As I wonder, I wander—call it mental masturbation, a process that usually happens on a good day. Believe it or not, these mismatched thoughts are usually part of a good train of thought because they don’t upset me. I wonder because I’m convinced that somehow every anomaly and every happenstance and every state of being is interconnected. Like Einstein, I need to believe in one unifying theme. But I’m no Albert. I only know that when I stop wondering I will experience death from the other side.

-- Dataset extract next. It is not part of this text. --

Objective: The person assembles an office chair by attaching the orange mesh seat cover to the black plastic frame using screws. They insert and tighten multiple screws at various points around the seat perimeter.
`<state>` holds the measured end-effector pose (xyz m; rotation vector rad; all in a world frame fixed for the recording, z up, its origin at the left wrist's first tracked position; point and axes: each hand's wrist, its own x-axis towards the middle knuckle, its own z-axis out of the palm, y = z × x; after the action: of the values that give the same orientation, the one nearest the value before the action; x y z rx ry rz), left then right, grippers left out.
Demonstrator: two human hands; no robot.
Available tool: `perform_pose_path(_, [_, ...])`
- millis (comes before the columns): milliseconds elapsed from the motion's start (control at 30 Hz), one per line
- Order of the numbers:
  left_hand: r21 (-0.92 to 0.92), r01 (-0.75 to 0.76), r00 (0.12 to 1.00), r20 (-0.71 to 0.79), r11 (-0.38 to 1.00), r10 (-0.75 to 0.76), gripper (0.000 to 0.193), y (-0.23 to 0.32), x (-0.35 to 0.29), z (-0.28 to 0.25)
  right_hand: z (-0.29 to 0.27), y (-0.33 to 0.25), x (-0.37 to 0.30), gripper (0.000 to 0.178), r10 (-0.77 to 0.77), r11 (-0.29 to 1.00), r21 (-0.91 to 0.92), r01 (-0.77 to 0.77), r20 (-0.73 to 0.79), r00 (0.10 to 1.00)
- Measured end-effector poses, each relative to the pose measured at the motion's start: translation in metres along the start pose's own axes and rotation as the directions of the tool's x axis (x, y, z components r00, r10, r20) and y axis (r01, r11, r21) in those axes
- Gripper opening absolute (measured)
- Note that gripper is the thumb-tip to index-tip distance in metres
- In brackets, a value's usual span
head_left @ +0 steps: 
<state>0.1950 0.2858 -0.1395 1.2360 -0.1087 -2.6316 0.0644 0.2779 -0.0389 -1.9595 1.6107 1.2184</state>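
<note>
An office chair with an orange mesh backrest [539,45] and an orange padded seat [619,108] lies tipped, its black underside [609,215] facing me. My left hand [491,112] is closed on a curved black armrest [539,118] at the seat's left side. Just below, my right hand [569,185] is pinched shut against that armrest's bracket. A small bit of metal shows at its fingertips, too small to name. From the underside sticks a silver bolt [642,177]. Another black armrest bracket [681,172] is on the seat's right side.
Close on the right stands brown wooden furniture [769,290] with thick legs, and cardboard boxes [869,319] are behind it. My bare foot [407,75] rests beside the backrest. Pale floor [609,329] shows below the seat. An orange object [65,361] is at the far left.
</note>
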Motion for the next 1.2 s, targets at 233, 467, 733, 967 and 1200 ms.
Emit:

It’s winter, a time when things die or appear dead, often to spring to back to (new) life as the days get longer. This winter I’ve really felt the season, becoming a recluse—home bound by choice and by circumstance. Grappling with emotional stuff related to the job-then-joblessness-now-new-job; continuing to sort out the loss of my mother; trying to absorb the rollercoaster of a challenging intimate relationship that has brought unexpected pleasure and pain; worrying about the various traumas being experienced by other friends and family; trying to stay warm and dry; battling my hair—these are all areas in which I’ve felt like both victim and perp, sometimes both simultaneously. It struck me this way last year:

Brazen December

We brave the elements
December at the ocean
beach hardened sand
waves run amok
depositing sea foam
that skitters across the dark palette
dead things washed ashore
plant animal refuse once living
now drowned but possibly maybe
to live anew
like us
city-worn, depressed and house-bound
enjoying a day in the sun after feeling
winter dead

Relentless wind freezes our earlobes
lending white noise to the pounding pounding
of sand being pummeled pummeled
of ear drums thumped thumped
of skin battered battered
and sea wings flapping flapping

into recognition of a certain kind of freedom


My mom wrote: “Look at me now—no longer working, getting old, suffering from an incurable illness, with my muscles having wasted away, unable to walk, drive, struggling with the smallest task like combing my hair, brushing my teeth while standing, which means somebody has to be there at all times to make sure I am comfortable and my needs are met, to love me unconditionally, and that is your dad. Like any other couples, we've had our ups and downs but the years have been wonderful; we are still best of friends. Many times now I feel sorry for him because I am not what I used to be. . . . ”

Who among us is?

I owe you one about the BLS—death of statistics.

2 Comments:

Anonymous Anonymous said...

Nice. . .I guess thats what love is for. . .right?

1:20 PM  
Anonymous Anonymous said...

posted by Eric Olsen on blogcritics.com on February 13, 2005 02:35 PM:
what a strange, far-ranging and fascinating post mpho - certainly stream of consciousness but you held it together somehow. Thanks!